**Required action**
When you reach the line containing "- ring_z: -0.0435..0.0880" in the entries below, start writing out each line exactly, and stop after the line containing "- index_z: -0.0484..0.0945".

[Records excerpted from a collection]
>>>>>

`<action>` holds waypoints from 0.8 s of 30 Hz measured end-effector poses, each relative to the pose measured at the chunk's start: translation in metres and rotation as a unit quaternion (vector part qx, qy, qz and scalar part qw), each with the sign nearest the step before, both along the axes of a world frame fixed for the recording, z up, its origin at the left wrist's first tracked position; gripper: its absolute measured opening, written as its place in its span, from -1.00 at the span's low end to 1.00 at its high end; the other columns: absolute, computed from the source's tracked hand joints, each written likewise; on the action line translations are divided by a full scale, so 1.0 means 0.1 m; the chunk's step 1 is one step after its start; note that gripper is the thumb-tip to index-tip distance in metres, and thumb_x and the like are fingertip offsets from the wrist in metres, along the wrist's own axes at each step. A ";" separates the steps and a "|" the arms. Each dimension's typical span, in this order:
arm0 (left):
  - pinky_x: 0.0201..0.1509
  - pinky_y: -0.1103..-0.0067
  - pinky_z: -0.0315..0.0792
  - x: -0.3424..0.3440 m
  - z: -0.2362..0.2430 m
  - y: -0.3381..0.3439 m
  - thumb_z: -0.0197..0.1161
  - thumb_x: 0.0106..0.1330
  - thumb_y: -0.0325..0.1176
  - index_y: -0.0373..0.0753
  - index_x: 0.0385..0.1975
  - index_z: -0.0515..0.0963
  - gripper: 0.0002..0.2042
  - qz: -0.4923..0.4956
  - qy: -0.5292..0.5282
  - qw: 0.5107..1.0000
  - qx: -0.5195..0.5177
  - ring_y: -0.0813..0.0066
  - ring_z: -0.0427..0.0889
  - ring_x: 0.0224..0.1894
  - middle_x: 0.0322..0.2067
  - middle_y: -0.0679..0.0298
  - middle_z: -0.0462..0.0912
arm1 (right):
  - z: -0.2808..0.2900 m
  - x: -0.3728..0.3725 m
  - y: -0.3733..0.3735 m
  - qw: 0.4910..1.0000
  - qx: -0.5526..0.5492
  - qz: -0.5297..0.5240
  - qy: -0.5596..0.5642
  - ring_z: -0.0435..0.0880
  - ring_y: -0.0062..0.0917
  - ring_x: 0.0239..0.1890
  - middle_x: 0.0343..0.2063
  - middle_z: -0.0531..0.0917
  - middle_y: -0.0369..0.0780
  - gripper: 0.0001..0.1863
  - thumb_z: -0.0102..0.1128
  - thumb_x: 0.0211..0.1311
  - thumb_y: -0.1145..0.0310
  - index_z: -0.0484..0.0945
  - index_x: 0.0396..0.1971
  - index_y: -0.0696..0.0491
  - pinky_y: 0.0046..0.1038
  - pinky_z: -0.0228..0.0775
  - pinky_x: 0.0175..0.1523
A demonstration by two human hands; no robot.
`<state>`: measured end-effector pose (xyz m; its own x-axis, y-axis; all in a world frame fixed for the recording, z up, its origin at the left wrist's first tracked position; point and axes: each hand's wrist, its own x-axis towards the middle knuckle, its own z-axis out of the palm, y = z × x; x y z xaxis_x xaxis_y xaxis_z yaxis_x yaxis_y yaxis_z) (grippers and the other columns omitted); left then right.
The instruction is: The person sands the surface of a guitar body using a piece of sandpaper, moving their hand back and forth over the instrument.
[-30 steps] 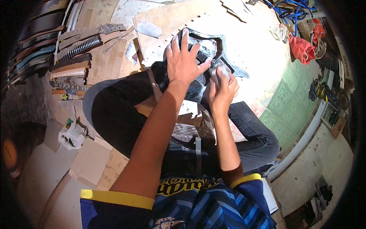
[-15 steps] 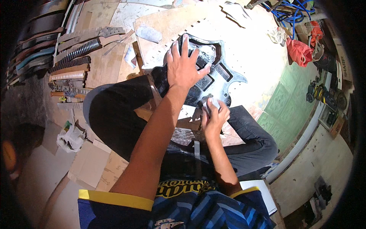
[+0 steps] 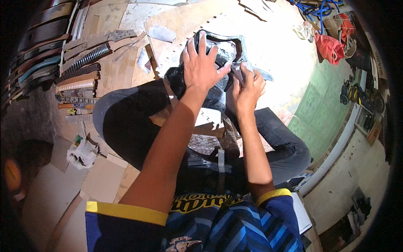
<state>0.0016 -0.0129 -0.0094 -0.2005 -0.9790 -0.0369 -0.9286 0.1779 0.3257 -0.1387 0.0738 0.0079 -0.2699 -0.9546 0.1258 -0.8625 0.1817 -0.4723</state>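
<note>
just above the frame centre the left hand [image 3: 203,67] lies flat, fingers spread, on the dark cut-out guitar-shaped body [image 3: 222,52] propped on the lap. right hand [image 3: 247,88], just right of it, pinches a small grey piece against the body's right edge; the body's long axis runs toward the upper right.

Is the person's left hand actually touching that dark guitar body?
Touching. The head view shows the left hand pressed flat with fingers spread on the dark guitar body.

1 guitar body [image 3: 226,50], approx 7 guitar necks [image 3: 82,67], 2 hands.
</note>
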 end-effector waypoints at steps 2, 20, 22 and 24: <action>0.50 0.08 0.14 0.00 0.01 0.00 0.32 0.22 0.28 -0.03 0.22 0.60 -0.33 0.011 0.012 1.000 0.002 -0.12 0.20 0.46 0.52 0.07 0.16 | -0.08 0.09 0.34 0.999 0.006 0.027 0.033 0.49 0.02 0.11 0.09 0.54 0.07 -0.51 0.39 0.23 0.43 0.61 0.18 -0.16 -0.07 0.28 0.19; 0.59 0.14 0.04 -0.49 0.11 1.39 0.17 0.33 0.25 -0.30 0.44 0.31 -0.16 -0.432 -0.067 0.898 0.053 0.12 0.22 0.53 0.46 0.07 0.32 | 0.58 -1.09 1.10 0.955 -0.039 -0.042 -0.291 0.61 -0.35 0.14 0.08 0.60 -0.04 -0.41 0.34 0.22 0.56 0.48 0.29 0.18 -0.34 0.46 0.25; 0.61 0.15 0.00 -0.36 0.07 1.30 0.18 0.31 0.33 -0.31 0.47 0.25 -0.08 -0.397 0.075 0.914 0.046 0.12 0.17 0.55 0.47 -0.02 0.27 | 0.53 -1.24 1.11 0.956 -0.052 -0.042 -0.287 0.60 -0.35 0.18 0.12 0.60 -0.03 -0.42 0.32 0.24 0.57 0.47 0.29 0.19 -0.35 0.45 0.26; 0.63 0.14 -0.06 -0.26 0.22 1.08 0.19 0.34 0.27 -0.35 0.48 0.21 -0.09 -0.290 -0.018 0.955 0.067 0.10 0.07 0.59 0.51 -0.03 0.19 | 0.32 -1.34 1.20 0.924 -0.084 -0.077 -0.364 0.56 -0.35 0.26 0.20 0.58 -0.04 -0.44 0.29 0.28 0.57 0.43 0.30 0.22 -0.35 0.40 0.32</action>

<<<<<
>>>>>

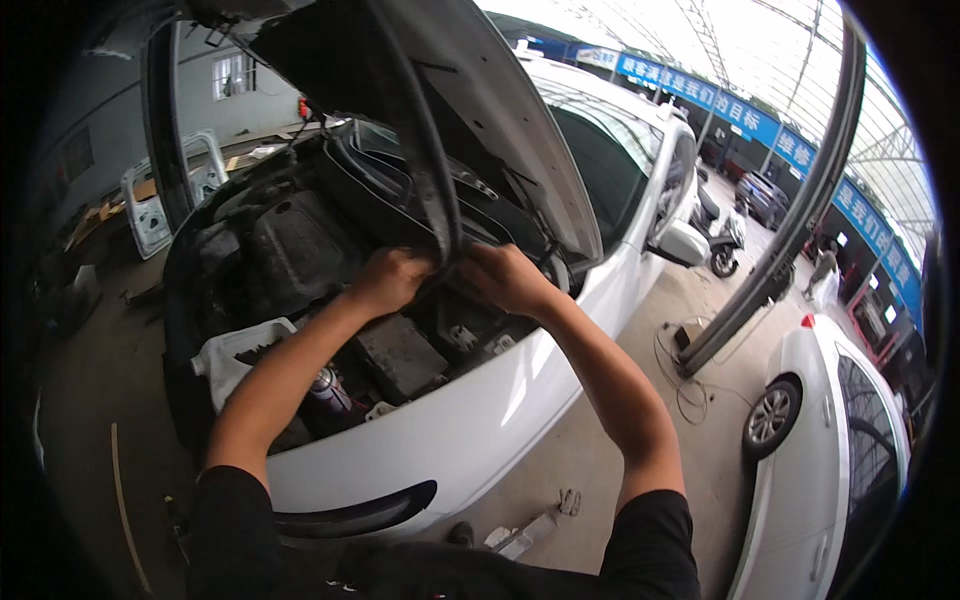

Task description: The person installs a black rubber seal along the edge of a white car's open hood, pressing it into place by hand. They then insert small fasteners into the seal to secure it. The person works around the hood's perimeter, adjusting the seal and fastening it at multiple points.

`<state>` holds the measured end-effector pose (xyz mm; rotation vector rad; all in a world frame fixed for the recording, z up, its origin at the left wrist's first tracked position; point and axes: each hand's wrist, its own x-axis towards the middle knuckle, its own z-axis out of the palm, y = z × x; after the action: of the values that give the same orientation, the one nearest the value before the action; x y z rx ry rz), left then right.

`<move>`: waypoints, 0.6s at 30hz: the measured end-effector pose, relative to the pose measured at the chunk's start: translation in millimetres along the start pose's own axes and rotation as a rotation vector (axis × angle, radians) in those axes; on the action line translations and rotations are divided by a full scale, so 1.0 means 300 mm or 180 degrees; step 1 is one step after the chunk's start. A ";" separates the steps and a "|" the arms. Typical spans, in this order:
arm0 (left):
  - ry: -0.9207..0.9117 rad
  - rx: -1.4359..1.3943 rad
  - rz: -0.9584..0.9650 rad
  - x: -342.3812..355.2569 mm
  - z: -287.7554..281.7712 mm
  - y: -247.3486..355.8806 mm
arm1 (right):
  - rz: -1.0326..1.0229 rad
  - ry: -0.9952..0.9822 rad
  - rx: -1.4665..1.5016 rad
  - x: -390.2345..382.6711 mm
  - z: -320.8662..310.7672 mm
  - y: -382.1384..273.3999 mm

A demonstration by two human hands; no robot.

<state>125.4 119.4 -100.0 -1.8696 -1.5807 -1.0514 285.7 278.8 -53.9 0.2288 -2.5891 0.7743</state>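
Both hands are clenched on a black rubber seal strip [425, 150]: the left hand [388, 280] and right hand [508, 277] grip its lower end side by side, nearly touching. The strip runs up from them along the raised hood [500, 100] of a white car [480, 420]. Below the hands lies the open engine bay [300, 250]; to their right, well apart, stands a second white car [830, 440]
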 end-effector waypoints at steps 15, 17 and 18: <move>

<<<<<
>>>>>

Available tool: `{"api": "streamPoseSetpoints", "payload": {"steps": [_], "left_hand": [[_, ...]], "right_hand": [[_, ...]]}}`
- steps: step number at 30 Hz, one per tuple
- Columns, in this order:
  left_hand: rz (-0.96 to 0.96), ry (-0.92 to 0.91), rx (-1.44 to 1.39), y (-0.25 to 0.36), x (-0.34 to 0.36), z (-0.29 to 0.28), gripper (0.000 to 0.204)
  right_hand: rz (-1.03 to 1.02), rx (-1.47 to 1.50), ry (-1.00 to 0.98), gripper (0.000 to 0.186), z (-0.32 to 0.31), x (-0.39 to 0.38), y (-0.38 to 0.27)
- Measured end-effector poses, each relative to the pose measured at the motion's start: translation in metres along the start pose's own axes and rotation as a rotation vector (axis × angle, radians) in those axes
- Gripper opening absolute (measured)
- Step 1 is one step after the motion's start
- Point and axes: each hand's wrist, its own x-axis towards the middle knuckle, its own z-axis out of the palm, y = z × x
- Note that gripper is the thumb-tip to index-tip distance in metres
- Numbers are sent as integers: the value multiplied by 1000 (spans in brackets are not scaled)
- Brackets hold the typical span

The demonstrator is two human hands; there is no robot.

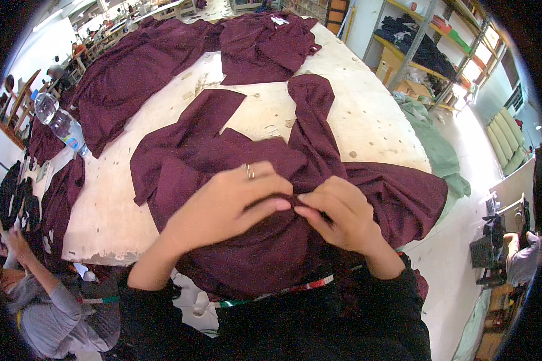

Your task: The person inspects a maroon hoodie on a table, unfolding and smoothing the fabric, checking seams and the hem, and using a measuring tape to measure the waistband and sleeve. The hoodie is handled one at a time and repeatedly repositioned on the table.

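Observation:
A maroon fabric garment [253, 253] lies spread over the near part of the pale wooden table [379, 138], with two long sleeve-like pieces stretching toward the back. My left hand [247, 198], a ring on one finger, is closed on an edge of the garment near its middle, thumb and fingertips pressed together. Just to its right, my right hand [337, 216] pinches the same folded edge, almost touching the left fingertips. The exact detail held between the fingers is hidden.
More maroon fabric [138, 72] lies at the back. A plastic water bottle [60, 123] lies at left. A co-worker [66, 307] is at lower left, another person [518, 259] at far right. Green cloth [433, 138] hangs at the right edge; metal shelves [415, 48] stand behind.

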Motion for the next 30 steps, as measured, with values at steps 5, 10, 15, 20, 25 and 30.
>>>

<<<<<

**Solution**
  - ring_z: -0.0435..0.0880
  - ring_y: -0.0062..0.0917
  - ring_x: 0.0239..0.1890
  - middle_x: 0.0343..0.2063
  - middle_z: -0.0531..0.0917
  - middle_y: -0.0369..0.0780
  - gripper: 0.0001..0.1863
  - thumb_z: -0.0102..0.1128
  - thumb_x: 0.0211..0.1311
  - thumb_y: -0.1145..0.0310
  - index_z: -0.0484..0.0945

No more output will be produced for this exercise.